→ Exercise
Every line below that has the string "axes" needs to be copied.

● ● ● ● ● ● ●

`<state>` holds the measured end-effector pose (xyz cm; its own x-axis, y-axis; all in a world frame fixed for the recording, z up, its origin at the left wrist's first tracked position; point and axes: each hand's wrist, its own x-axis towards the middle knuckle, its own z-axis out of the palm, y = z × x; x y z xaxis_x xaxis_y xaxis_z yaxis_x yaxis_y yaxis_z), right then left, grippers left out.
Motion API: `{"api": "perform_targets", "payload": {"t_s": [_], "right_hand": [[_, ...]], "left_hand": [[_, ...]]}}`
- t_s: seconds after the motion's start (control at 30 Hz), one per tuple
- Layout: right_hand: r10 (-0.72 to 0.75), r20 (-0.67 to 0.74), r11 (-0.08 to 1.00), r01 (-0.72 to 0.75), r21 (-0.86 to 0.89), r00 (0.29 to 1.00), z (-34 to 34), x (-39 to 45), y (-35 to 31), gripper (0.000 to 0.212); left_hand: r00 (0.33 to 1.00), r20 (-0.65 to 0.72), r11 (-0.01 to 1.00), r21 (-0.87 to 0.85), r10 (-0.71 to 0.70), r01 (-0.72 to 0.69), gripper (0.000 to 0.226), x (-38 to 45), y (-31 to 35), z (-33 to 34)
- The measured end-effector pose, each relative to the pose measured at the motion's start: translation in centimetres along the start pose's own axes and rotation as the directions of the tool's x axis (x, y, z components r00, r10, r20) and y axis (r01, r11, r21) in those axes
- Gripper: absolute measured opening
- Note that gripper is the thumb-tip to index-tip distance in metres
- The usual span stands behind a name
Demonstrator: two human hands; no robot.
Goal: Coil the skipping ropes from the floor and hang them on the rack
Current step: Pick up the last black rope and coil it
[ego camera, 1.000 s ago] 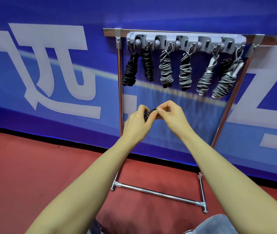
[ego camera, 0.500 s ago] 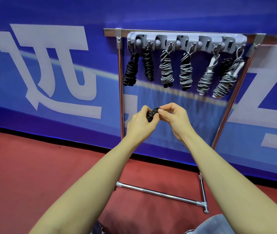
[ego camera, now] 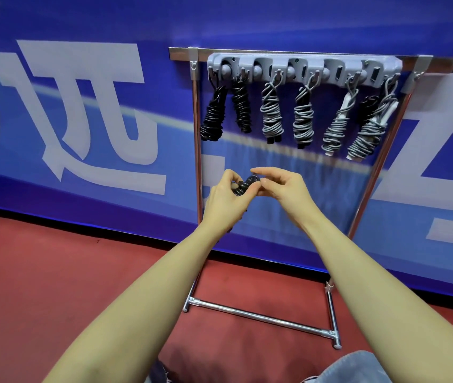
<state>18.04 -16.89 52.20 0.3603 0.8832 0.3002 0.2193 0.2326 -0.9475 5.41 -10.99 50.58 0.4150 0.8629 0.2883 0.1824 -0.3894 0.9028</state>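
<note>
A black coiled skipping rope (ego camera: 245, 184) is held in front of the rack, below its hooks. My left hand (ego camera: 226, 203) grips the bundle from the left and hides most of it. My right hand (ego camera: 283, 189) pinches the top of the coil with thumb and fingertips. The chrome rack (ego camera: 197, 150) carries a grey hook bar (ego camera: 302, 68). From it hang two black coiled ropes (ego camera: 214, 114) on the left, two grey coiled ropes (ego camera: 272, 114) in the middle, and two grey ropes with white handles (ego camera: 363, 131) on the right.
A blue banner wall (ego camera: 81, 106) with large white characters stands right behind the rack. The floor (ego camera: 40, 272) is red. The rack's low chrome foot bar (ego camera: 261, 319) runs across the floor near my legs. A bit of blue denim (ego camera: 349, 366) shows at the bottom edge.
Both hands stayed in front of the rack, working the black coil. My right fingers shifted over the top of the bundle, and more of the coil shows between the hands.
</note>
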Motion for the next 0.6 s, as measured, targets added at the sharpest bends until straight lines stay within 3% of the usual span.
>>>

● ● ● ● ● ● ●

→ Solution to this exercise
`<state>` holds the measured end-effector pose (xyz cm; its own x-axis, y-axis; all in a world frame fixed for the recording, z up, its origin at the left wrist's first tracked position; point and axes: each hand's wrist, its own x-axis towards the middle knuckle, its own z-axis out of the palm, y = z × x; x y z xaxis_x xaxis_y xaxis_z yaxis_x yaxis_y yaxis_z), right then left, grippers left out.
- The measured end-effector pose, each relative to the pose measured at the motion's start: translation in centimetres along the start pose's own axes and rotation as the directions of the tool's x axis (x, y, z components r00, r10, r20) and y axis (r01, r11, r21) in those axes

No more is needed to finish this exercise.